Given these facts, hydraulic redistributing from the deepest roots of old growth Cottonwoods and Sycamores would have played the most important role in sustaining the entire system even during the drier water table fluctuating periods. The main problem I find when it actually comes to the subject of hydraulic redistribution is that you rarely if ever hear it ever discussed. Other than a handful of not well known intellectually written pieces often times behind some ridiculous Paywall, does anyone really hear about this info anywhere being discussed ? No and they should. This is where such basic fundamentals on any and all plants prior to engineering an ecosystem based on the discipline behind Biomimcry which in this case simply means having knowledge of what each riparian component is and what it accomplishes within that system is imperative and where true architectural design becomes a real success. But I'll go further.

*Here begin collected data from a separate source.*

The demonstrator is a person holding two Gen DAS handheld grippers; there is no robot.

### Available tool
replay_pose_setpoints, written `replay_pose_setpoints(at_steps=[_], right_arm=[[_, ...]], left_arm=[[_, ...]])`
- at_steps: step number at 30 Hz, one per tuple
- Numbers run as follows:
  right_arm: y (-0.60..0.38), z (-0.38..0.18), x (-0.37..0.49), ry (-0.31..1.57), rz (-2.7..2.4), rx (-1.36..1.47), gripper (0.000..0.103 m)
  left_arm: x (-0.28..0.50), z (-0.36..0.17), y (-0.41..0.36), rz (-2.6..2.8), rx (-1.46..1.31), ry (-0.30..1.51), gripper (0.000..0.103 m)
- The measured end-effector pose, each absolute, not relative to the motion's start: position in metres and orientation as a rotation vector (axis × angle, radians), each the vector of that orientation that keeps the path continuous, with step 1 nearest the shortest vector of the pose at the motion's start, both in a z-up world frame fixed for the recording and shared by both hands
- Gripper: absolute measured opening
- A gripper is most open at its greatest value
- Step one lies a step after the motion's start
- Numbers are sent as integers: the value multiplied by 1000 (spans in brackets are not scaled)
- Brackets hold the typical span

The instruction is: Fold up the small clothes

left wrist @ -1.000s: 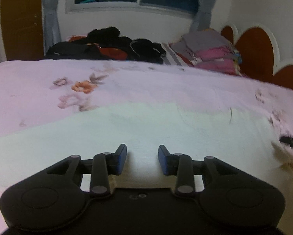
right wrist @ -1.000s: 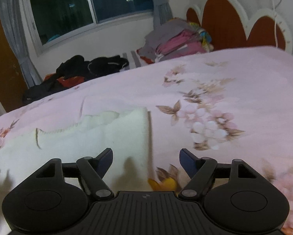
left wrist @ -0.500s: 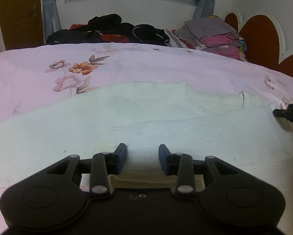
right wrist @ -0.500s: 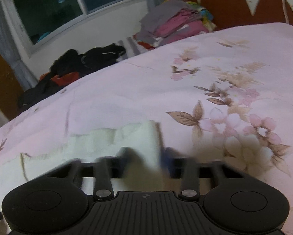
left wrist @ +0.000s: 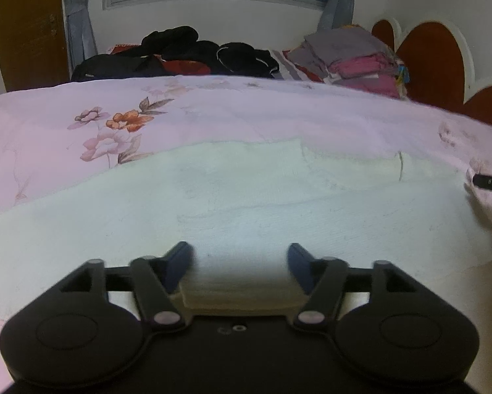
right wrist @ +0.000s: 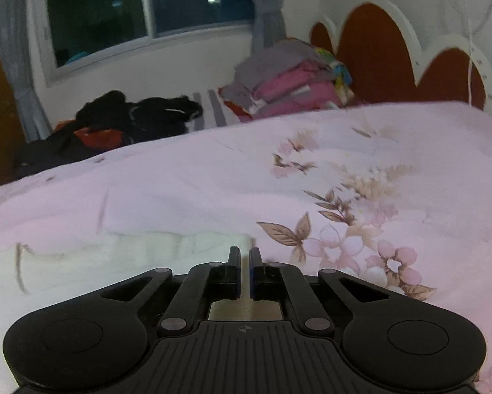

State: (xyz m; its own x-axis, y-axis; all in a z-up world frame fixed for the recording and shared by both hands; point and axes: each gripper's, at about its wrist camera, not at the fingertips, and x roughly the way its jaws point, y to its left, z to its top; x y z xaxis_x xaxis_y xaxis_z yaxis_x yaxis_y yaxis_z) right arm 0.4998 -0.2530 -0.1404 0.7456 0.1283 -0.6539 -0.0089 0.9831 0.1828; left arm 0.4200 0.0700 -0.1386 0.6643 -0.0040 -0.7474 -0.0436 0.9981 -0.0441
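A cream knitted garment (left wrist: 246, 203) lies spread flat on the pink floral bedspread (left wrist: 48, 131). In the left wrist view my left gripper (left wrist: 239, 259) is open, its fingers wide apart over the garment's near edge, where a folded layer sits between them. In the right wrist view the garment (right wrist: 114, 262) lies at the lower left, and my right gripper (right wrist: 244, 256) is shut on its right edge. The tip of the right gripper also shows at the far right of the left wrist view (left wrist: 490, 180).
A heap of dark clothes (left wrist: 180, 55) and a stack of folded grey and pink clothes (left wrist: 354, 55) lie at the far side of the bed. The red and white headboard (right wrist: 393, 49) stands at the right. A window is behind.
My left gripper has opened wider over the garment's near edge. My right gripper has closed from wide open onto the garment's right edge.
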Motion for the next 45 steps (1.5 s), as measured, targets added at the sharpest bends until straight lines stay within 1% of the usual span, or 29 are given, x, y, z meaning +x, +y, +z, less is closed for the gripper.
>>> replay_pose_setpoints(at_steps=[2, 11, 12, 14, 15, 16, 17, 18, 21, 25, 32, 35, 38, 42, 43, 44, 45], right_arm=[[-243, -140, 494, 739, 124, 161, 2], [-182, -155, 468, 791, 261, 51, 2], [-180, -156, 468, 789, 257, 45, 4], [-177, -157, 469, 800, 263, 44, 12], [-176, -157, 469, 803, 267, 34, 23], [-174, -157, 469, 807, 272, 23, 46], [-172, -158, 469, 819, 278, 9, 66], [-170, -161, 470, 840, 278, -6, 103], [-163, -170, 463, 846, 275, -47, 103], [-166, -175, 470, 872, 256, 7, 103], [-167, -168, 460, 883, 246, 21, 103], [-158, -157, 443, 842, 212, 59, 103], [-129, -142, 429, 769, 273, -11, 103], [-96, -129, 421, 709, 332, -13, 103], [-89, -127, 421, 708, 342, -3, 101], [-82, -125, 422, 709, 352, 3, 93], [-74, -125, 424, 721, 368, 7, 80]], left_arm=[[419, -143, 68, 31, -43, 847, 66], [402, -127, 73, 26, -89, 848, 66], [399, -125, 74, 25, -93, 847, 66], [392, -122, 75, 27, -94, 843, 66], [388, -120, 76, 29, -94, 842, 66], [385, -119, 77, 29, -93, 840, 66], [382, -117, 79, 31, -94, 840, 66], [379, -115, 80, 33, -97, 840, 66], [370, -110, 85, 42, -102, 834, 66], [357, -103, 96, 65, -118, 831, 66], [331, -99, 129, 136, -195, 842, 66], [319, -100, 153, 188, -240, 847, 66], [309, -100, 177, 248, -270, 849, 66], [295, -97, 211, 302, -310, 832, 66], [292, -97, 219, 312, -328, 828, 66], [289, -97, 229, 323, -349, 826, 66], [285, -98, 239, 337, -372, 824, 66]])
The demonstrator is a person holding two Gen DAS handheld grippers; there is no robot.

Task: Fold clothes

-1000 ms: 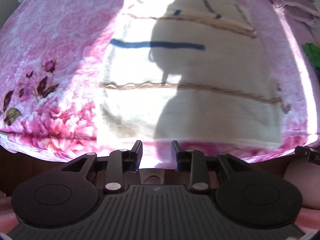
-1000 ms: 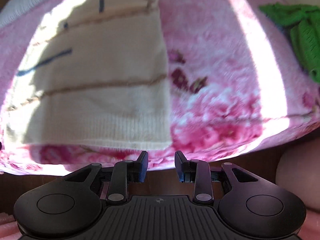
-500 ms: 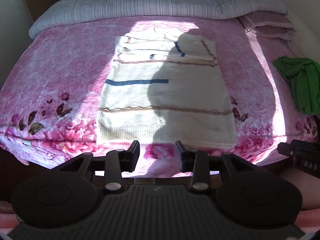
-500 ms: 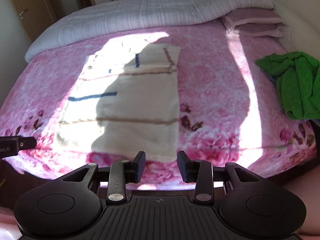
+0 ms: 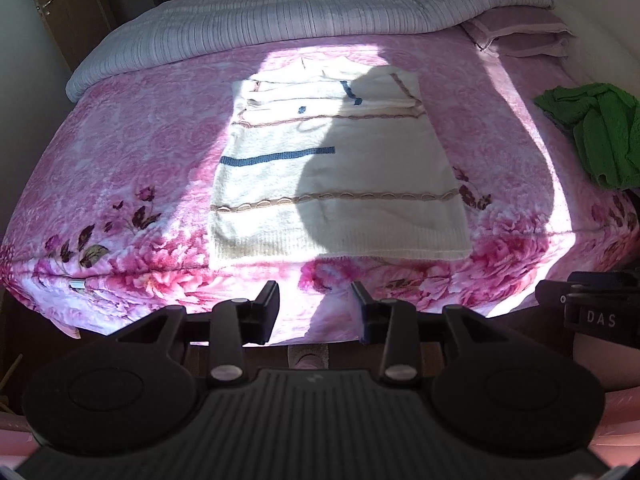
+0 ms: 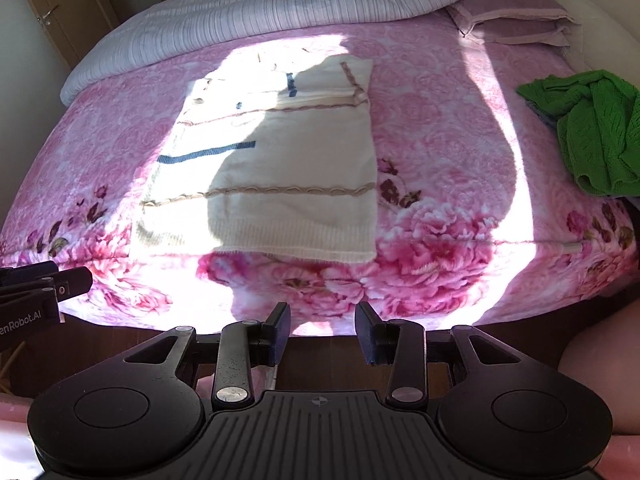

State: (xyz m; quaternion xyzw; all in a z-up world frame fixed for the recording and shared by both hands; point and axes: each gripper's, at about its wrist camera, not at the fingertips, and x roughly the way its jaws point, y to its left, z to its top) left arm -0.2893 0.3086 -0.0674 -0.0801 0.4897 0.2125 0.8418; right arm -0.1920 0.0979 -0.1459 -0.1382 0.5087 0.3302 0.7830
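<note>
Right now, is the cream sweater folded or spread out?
Partly folded: the cream sweater lies flat on the pink blanket, its sleeves tucked across the top, forming a rectangle.

A cream sweater [image 5: 340, 184] carries tan scalloped stripes and short navy bars. The blanket [image 5: 132, 152] under it is pink with a faint rose texture, turning to bold magenta blooms and dark purple sprigs along the near edge. At far right lies a bright green knit [image 6: 592, 128]. The far quilt [image 5: 280, 12] is grey-lilac, finely striped.
</note>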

Those who sign up as volunteers for many of these land or habitat restoration projects should be required to go through an education program where they actually understand the underground system mechanisms of the above ground paradise they are attempting to save. But lets go even further, the school systems should have such subjects have as part of their science programs which would include these same basic fundamentals in regards how Earth's ecosystems work, function together and maintain over the long haul. Dump the old failed dogma of "Survival of the Fittest" and replace it with "Survival of the Mutually Cooperative". The biggest road block to all of this is these suggestions while many will agree upon, they are simply far to logical to be implemented into any government run program irrespective of the country. Sadly the world's authority just doesn't work that way under the present system. With the present disastrous water shortages in all of California, better uses of major floodplains for percolation purposes should be looked at more closely. This may even mean relocating folks, but that would be another major headache issue. Of course, then there is also the issue with regards street contamination of water which might restrict drinking water quality. At the very least, public parks and other utility usage needs could be satisfied. Take a look at the two comparable photos below of where the present San Jacinto River Channel runs close to the western end of Soboba Hot Springs Resort. 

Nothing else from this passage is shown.